Interaction with pickingColors attribute

If the size of non-instanced objects change during partial update, the pickingColors attribute will also be updated to ensure the new subranges refer to the right picking color.

  • What happens with old Layers that can’t handle partial updates? Layers that don’t support partial updates will just continue to update the entire buffer, so will render correctly but without performance benefits from restricting updates to the supplied dataRange. These layers may possibly see a performance loss if the attribute manager pre-shuffles data to leave a “hole” of the right size/vertex count for the updated elements), but this would only happen if they were used with a data range. Layer Updater functions will become more complicated. Attribute manager will pass in start and end indices, and updater function must now handle this.

This will somewhat complicate the updaters. This is partly an issue because we pride ourselves on how easy it is to read and understand deck.gl layer source code.

Obviously, if non-instanced attributes are to be supported, we may need to add additional library support for this, as the amount of code needed to manage a variable amount of vertices and indices per object will certainly be too complicated to implement in each attribute updater function.

Handling non-instanced attributes

While instanced attributes have a fixed size per instance (datum), non-instanced attributes can have a variable number of vertices per datum (think paths and polygons). Non-instanced layers are some of the most interesting for editing, containing paths and polygons and can not be excluded from this proposal. Updating a range of non-instanced elements can require a reallocation of all attributes, or just a series of memory copies within the attributes to compact the data A memory compacting/memory expansion/data copying helper library will be helpful. Such a library should have solid benchmark tests to ensure it is truly performant.

WebGL aspects

A change sub range of memory in a GPU buffer can be updated using gl.bufferSubData Shrinking WebGL Buffers should not be reallocated. We just need to track bytes allocated and bytes used separately, and we can shrink and grow inside the existing buffer as long we have enough bytes. Under WebGL2 the copying of data when reallocating buffers to handle expansion can be done on GPU. (WebGL buffers cannot be exapanded once initialized, that requires recreating or reinitializing them)

Open Issues

Composite Layers

Partial data updates could also benefit composite layers such as the GeoJson layer. These do not typically use the AttributeManager and can not benefit from any support here. Pass through of start/end indices to the rendered layers can be non-trivial, but not doing so would defeat the value of partial updates for composite layers Solutions could involve a support library for CompositeLayers, or left for a second iteration, stating that in this version, apps should use primitive layers if they need partial updates.

Alternatives

Naturally there are techniques to get around the performance limitations related to monolithic data updates without implementing support for incremental updates

  • Splitting data into multiple layers
  • Removing data from the main layer, redrawing it, creating a new layer with only the data being edited etc.
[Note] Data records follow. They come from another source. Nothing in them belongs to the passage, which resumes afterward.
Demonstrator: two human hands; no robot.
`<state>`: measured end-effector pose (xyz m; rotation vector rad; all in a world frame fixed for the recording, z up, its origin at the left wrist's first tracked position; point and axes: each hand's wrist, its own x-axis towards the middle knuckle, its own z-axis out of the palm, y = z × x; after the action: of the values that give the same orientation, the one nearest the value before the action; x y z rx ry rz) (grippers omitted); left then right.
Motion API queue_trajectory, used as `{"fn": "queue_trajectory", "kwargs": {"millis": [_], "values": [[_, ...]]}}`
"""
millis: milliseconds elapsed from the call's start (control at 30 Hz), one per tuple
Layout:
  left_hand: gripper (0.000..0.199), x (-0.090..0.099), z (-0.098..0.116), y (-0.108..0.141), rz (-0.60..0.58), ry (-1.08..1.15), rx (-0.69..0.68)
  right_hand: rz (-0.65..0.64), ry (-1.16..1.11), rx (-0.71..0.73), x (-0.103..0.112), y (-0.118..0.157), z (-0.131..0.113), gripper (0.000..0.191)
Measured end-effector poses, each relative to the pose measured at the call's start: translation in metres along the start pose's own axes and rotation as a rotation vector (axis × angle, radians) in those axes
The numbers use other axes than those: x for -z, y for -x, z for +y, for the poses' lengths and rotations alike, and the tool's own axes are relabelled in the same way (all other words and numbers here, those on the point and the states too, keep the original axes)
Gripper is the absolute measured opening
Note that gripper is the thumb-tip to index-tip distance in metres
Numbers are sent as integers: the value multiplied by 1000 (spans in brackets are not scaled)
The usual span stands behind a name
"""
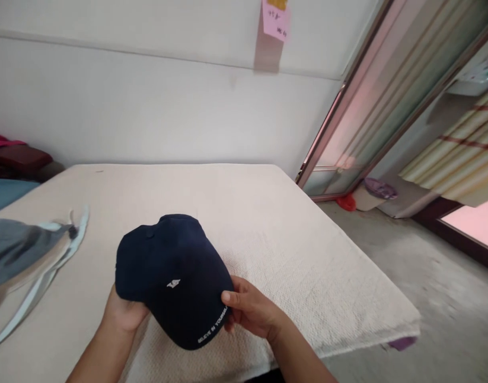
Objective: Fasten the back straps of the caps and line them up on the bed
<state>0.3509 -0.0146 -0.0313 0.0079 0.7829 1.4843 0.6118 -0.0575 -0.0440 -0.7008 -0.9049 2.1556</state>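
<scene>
White wall [168,106], behind a table [200,186] with a cream cover. Navy cap [180,271], held above the table's near part, brim toward the wearer. Left hand [128,311], gripping the cap's crown side from below; right hand [250,307], pinching the brim edge, thumb on top. Gray cloth [23,247] with pale straps, left on the table. Pink note [275,22], on the wall.

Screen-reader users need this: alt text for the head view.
Two bare hands, left and right, hold a navy cap over a cream-covered table; gray cloth lies left, pink note on the wall behind.
</scene>
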Motion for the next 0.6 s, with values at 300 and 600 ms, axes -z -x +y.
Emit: {"fn": "queue_trajectory", "kwargs": {"millis": [300,600], "values": [[33,-15,-41,-3,-53,-149,136,296,-88,348,34,2,-24,29],[24,-10,-58,2,-34,-362,228,584,-11,736,124,1,-106,30]]}}
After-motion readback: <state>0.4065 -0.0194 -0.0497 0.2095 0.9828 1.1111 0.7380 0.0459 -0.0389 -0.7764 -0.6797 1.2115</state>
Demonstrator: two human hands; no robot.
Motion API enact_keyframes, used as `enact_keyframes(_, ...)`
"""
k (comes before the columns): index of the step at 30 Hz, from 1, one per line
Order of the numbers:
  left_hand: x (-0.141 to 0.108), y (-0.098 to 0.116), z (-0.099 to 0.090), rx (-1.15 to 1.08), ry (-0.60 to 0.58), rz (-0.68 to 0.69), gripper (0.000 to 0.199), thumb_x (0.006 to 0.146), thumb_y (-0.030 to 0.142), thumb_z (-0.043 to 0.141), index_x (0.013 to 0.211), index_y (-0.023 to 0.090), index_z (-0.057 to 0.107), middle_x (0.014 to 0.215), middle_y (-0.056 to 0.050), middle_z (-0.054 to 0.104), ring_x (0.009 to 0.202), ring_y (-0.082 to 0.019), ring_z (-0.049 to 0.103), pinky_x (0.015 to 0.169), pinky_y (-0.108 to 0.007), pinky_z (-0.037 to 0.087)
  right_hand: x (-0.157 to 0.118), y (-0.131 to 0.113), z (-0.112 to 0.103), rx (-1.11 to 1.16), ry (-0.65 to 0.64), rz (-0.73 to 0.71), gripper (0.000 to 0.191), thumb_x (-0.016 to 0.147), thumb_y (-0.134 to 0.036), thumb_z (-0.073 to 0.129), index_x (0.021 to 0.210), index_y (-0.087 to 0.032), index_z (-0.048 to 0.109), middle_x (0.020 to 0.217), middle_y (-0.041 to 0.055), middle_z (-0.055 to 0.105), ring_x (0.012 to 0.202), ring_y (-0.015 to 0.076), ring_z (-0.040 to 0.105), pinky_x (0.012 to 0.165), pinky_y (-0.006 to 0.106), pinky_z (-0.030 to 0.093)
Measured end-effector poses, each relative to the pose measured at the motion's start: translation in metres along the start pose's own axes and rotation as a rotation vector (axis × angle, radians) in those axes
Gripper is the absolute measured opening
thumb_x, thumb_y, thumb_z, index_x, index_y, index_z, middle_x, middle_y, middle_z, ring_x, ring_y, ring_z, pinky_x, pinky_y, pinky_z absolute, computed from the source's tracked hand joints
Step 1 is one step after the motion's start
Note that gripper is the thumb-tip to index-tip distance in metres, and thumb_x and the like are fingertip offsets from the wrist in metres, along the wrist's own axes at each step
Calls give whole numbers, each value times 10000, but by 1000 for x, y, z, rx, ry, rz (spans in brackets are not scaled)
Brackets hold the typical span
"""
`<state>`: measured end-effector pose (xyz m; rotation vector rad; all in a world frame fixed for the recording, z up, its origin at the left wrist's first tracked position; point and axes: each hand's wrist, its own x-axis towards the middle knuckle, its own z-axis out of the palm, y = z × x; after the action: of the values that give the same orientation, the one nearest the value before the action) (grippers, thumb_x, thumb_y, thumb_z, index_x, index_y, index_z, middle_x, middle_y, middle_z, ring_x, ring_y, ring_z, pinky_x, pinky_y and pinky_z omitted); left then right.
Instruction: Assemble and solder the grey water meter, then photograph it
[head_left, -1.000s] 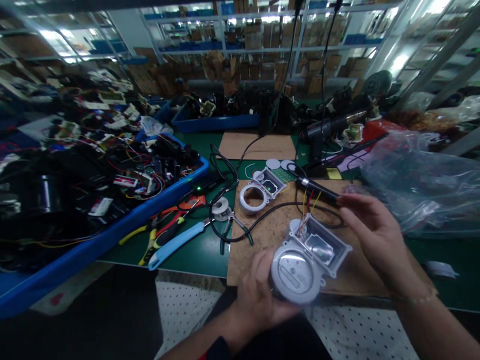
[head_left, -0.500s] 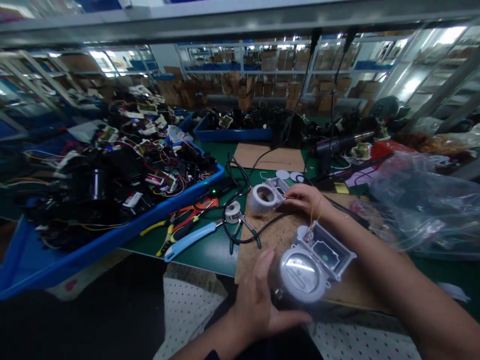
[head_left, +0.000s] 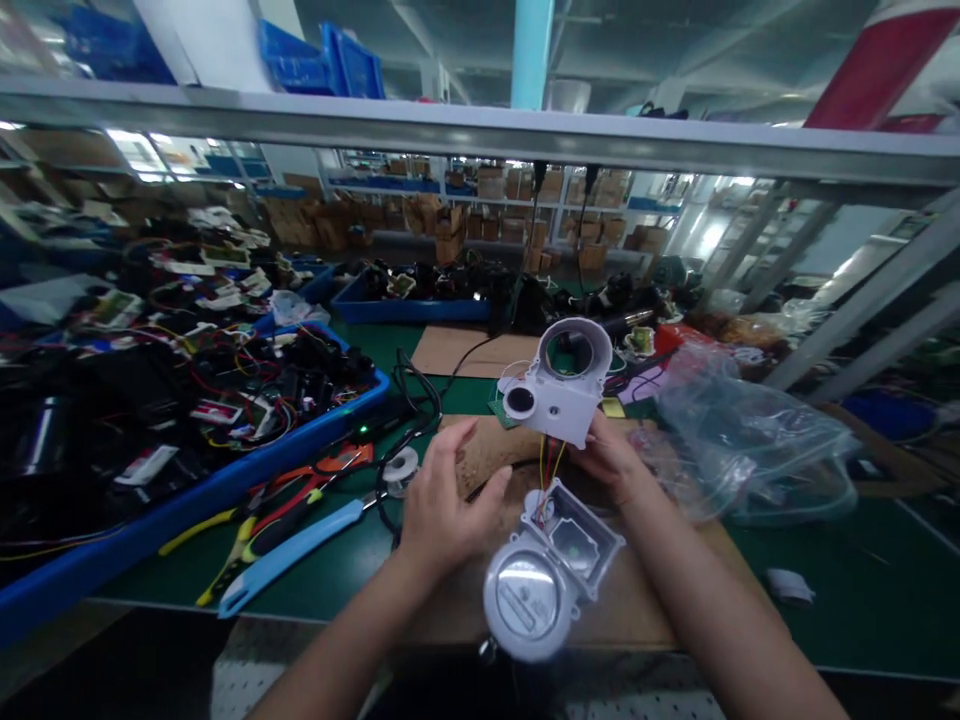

These all require complications on the application side that are desirable to avoid

Impact on Stakehold

Since this is expected to be implemented as a backward compatible “improvement” feature, no significant efforts are needed from the existing users.

Considerable effort has been made to improve deck.gl in the areas of

  • Picking Interactivity
  • Event Handling Adding support for incremental updates builds on and leverages the investments done in these areas, opening deck.gl to a new set of use cases.